Lo spostamento dalla strada di Nižnij Novgorod a quella di Rjazan, Tula e Kaluga era a tal punto naturale che nella stessa direzione fuggirono, abbandonandosi al saccheggio, i disertori dell'esercito russo, e nella stessa direzione si voleva a Pietroburgo che Kutuzov muovesse l'esercito. A Tarutino, Kutuzov ricevette una sorta di rimprovero da parte dell'imperatore per non aver condotto l'esercito sulla strada di Rjazan, e ne ebbe l'incitamento ad occupare esattamente quella posizione nella quale già si trovava quando il messaggio imperiale gli pervenne.

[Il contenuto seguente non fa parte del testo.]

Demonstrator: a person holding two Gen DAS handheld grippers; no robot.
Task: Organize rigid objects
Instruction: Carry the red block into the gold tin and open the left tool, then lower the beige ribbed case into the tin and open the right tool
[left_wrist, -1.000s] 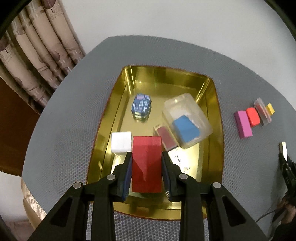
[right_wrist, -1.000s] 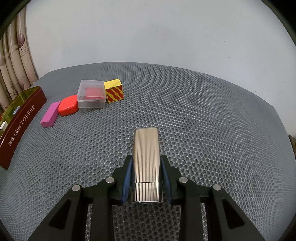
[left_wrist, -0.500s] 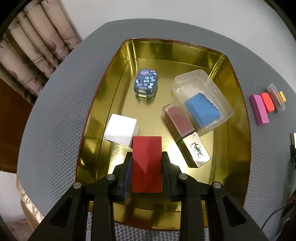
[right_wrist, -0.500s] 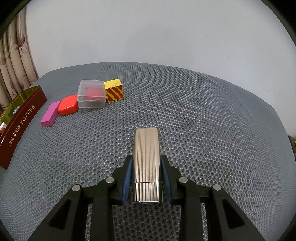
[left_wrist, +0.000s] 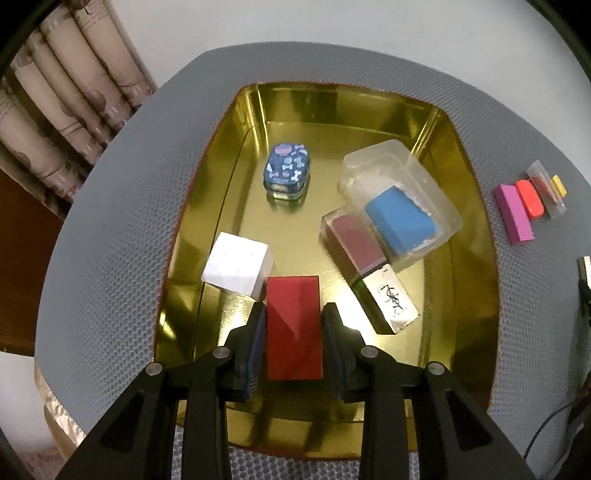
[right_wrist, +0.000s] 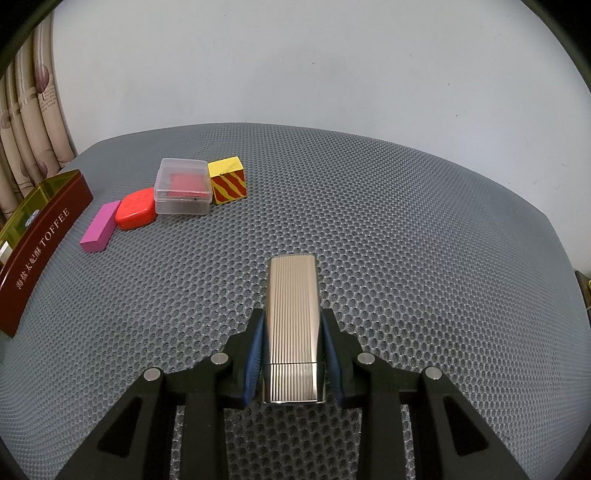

Dopo esser rotolata nella direzione dei colpi subiti durante tutta la campagna e nella battaglia di Borodino, la biglia dell'esercito russo, esaurita la forza di quelle spinte e non ricevendone altre, andò ad assumere la posizione per essa più naturale.
Il merito di Kutuzov non consistette in una manovra strategica geniale, come alcuni vollero sostenere, ma nel fatto d'aver capito, lui solo, il significato di quanto stava accadendo. Lui solo capì fin da allora il significato dell'inazione dell'esercito francese; lui solo non si stancò di ripetere che la battaglia di Borodino era stata una vittoria; lui solo, pur essendo colui che, per la sua posizione di comandante supremo, avrebbe dovuto essere il più propenso ad attaccare, dedicò tutte le sue forze a trattenere l'esercito russo da inutili scontri.
La belva ferita a Borodino giaceva ancora là dove il cacciatore, fuggendo, l'aveva abbandonata; ma il cacciatore non sapeva se fosse ancora viva e in forze, se si fosse immobilizzata nell'agguato. A un tratto, la belva fece udire il suo lamento.
Il lamento di quella belva ferita ch'era l'esercito francese, il lamento che ne rivelò l'agonia, fu l'arrivo di Lauriston al campo di Kutuzov con proposte di pace.